EXERCISE: Transcribe the listing below in full, keeping every line exactly as it is.

SOURCE MATERIAL:

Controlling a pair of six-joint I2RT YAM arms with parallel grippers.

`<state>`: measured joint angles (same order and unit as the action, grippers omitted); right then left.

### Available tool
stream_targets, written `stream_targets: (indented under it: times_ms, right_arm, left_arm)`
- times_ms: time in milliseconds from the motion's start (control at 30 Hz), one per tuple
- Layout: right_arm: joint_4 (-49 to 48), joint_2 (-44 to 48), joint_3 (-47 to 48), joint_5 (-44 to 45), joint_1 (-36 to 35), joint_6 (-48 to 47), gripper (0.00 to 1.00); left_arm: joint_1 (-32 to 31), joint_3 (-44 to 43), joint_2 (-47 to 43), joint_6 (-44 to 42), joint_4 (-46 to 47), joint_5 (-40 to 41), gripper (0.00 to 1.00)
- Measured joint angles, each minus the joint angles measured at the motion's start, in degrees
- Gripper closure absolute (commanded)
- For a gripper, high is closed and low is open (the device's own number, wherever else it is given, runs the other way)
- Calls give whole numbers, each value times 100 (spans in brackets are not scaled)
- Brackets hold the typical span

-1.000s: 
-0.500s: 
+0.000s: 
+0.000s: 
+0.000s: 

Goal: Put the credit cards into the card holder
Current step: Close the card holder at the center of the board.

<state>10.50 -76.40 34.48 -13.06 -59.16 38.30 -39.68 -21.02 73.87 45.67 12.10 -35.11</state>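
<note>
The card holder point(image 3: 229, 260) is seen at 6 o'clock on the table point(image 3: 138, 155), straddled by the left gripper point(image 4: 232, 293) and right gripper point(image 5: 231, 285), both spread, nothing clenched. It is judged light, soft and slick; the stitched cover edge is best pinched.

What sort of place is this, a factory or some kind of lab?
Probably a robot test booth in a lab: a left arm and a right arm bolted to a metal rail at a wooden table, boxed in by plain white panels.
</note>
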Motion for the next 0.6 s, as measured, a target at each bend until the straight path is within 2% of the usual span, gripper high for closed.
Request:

TASK ANSWER:
Controlling a pair of six-joint I2RT YAM arms with parallel grippers.

`<state>`: measured joint angles (same order and unit as the action, grippers omitted); right then left.

### Available tool
stream_targets, written `stream_targets: (indented under it: times_ms, right_arm, left_arm)`
- times_ms: time in milliseconds from the motion's start (control at 30 Hz), one per tuple
- Layout: right_arm: joint_4 (-49 to 48), joint_2 (-44 to 48), joint_3 (-47 to 48), joint_5 (-44 to 45), joint_1 (-36 to 35), joint_6 (-48 to 47), gripper (0.00 to 1.00); left_arm: joint_1 (-32 to 31), joint_3 (-44 to 43), joint_2 (-47 to 43), joint_6 (-44 to 42), joint_4 (-46 to 47), joint_5 (-40 to 41), gripper (0.00 to 1.00)
- Measured joint angles, each minus the joint angles measured at the motion's start, in degrees
- Gripper closure absolute (commanded)
- For a gripper, high is closed and low is open (the device's own number, wherever else it is given, runs the other way)
- Calls give whole numbers, each value times 100 (spans in brackets are not scaled)
- Brackets hold the typical span

-1.000s: 
-0.500s: 
+0.000s: 
+0.000s: 
+0.000s: 

Goal: Put the credit cards into the card holder
Current step: Close the card holder at the center of the board.

<state>10.50 -76.40 34.48 -13.06 -59.16 38.30 -39.68 -21.02 73.87 45.67 12.10 -35.11</state>
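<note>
The card holder point(image 3: 229, 260) is seen at 6 o'clock on the table point(image 3: 138, 155), straddled by the left gripper point(image 4: 232, 293) and right gripper point(image 5: 231, 285), both spread, nothing clenched. It is judged light, soft and slick; the stitched cover edge is best pinched.

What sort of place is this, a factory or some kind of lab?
Probably a robot test booth in a lab: a left arm and a right arm bolted to a metal rail at a wooden table, boxed in by plain white panels.
</note>
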Motion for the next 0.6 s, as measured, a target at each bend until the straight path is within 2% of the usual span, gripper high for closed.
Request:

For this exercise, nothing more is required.